Trading houses strong amid volatile market

THE RECENT stock market turbulence has not eroded the capital adequacy of stock brokerage houses trading at the Philippines Stock Exchange (PSE), the Securities and Exchange Commission (SEC) said.

After reviewing the latest report of the Capital Markets Integrity Corp. (CMIC)—the PSE’s market regulation arm—the SEC said on Friday that trading participants (TPs) remained compliant with the risk-based capital adequacy requirements (RBCA) mandated by SEC regulations.

“This demonstrates the strong financial resiliency of the TPs amid the recent sharp volatility in the prices of PSE-listed stocks,” the SEC said.
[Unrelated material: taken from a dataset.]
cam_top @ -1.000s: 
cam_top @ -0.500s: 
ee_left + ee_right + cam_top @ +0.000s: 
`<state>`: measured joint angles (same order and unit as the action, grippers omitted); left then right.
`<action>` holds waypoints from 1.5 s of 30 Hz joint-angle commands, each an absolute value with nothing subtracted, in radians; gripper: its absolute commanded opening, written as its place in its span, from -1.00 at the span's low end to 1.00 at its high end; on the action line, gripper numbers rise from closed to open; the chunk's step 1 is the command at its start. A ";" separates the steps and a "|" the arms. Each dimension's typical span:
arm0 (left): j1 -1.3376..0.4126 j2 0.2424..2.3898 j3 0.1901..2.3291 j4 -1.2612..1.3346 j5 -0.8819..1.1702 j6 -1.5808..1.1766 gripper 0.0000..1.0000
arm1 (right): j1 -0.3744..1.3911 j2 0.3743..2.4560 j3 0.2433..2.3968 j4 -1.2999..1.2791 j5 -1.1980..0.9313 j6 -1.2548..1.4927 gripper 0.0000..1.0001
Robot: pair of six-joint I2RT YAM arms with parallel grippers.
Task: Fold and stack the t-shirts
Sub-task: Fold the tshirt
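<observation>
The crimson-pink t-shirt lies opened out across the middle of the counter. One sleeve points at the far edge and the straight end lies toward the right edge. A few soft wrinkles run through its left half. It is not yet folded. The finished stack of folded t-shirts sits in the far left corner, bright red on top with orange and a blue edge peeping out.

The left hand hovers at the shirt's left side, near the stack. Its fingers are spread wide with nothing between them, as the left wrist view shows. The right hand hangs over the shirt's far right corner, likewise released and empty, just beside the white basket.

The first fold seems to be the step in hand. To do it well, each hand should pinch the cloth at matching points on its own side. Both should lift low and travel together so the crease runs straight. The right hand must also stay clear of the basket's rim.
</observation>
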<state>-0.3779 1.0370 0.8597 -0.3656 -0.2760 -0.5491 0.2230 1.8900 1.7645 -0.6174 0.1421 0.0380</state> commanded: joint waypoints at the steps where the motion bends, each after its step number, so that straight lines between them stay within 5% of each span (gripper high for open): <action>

The RBCA requirements pertain to the minimum required liquid reserves to protect the firms, their investors, customers and the economy as a whole. The RBCA requirements ensure broker dealers have enough capital to sustain operating losses while maintaining a safe and efficient market.
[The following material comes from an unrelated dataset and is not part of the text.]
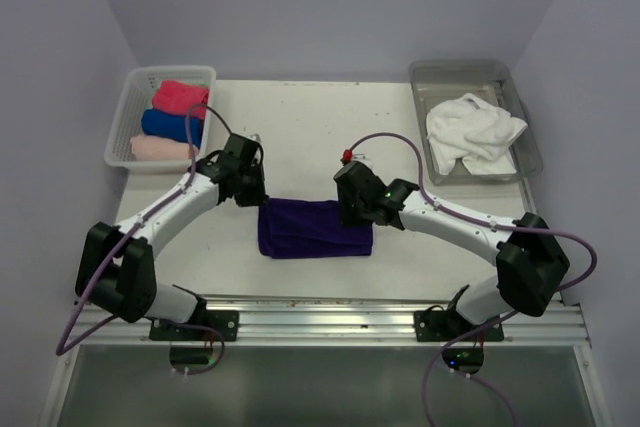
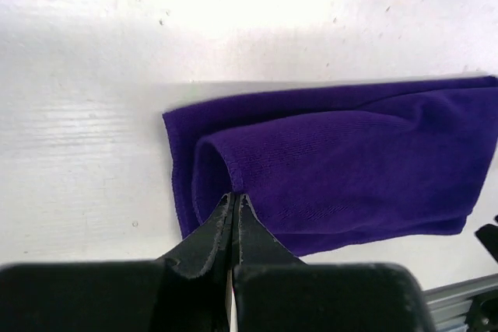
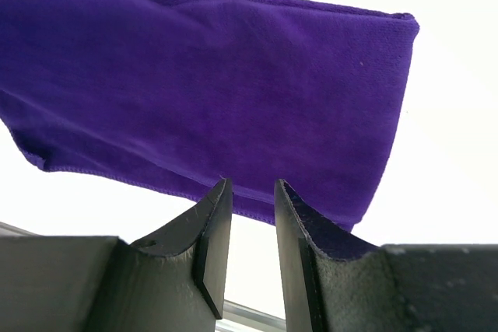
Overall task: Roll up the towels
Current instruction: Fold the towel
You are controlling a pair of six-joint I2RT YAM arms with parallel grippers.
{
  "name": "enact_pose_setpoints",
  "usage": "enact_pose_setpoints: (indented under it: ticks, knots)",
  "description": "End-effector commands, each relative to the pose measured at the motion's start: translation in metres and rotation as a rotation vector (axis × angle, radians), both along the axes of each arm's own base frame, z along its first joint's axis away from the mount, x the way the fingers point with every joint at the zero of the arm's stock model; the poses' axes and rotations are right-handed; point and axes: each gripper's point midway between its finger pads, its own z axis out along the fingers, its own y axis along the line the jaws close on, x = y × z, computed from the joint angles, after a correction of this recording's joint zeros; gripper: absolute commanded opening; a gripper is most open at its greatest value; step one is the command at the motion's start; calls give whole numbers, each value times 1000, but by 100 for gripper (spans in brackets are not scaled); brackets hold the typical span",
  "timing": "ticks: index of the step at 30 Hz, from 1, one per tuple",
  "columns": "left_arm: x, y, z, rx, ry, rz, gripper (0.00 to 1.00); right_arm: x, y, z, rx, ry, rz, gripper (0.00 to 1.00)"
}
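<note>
A purple towel (image 1: 315,229) lies folded flat on the white table between the two arms. My left gripper (image 1: 252,190) is at its far left corner. In the left wrist view the jaws are shut, pinching a raised fold of the purple towel (image 2: 350,161) at the tips (image 2: 235,197). My right gripper (image 1: 353,209) is at the towel's right end. In the right wrist view its jaws (image 3: 250,186) stand a little open and empty, tips at the hem of the purple towel (image 3: 202,83).
A white basket (image 1: 128,127) at the back left holds rolled red (image 1: 180,97), blue (image 1: 172,125) and pink (image 1: 160,148) towels. A clear bin (image 1: 432,80) at the back right holds crumpled white towels (image 1: 472,130). A metal rail (image 1: 330,315) runs along the near edge.
</note>
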Motion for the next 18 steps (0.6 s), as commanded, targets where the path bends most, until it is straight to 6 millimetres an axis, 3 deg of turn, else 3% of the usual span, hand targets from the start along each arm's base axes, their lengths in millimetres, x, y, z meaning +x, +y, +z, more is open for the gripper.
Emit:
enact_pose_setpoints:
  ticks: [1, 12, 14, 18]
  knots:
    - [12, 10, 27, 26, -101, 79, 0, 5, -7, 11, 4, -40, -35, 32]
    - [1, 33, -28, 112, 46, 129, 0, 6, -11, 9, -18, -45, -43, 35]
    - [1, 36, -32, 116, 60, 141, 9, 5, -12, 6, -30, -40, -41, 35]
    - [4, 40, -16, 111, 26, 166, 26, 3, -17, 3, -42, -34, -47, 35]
Of the 132 trading houses that filed their RBCA reports, a total of 98 houses suffered a decrease in net liquid capital due to a drop of stock prices as of Aug. 24, the SEC said, citing the CMIC report.

Meanwhile, the recent shakeout has resulted in 67 brokerage houses experiencing a deterioration in their RBCA ratio; and 22 trading firms seeing their unimpaired paid-up capital go down due to paper losses in their proprietary investments, the SEC said.

The market decline also weakened 88 trading houses due to indebtedness relative to their net liquid capital, it reported.

“These findings notwithstanding, none of the TPs breached any of these various RBCA thresholds as of Aug. 24, 2015,” the corporate regulator said.

The trading participants are required to comply with several RBCA requirements such as: a minimum RBCA ratio of 110 percent; a minimum net liquid capital of P5 million or 5 percent of total indebtedness, whichever is higher; a maximum debt to net liquid capital ratio of 2,000 percent; and, a minimum unimpaired paid-up capital of either P100 million for trading participants who registered after the effectivity of the Securities Regulation Code, or P30 million for trading participants already existing before the effectivity of the same law.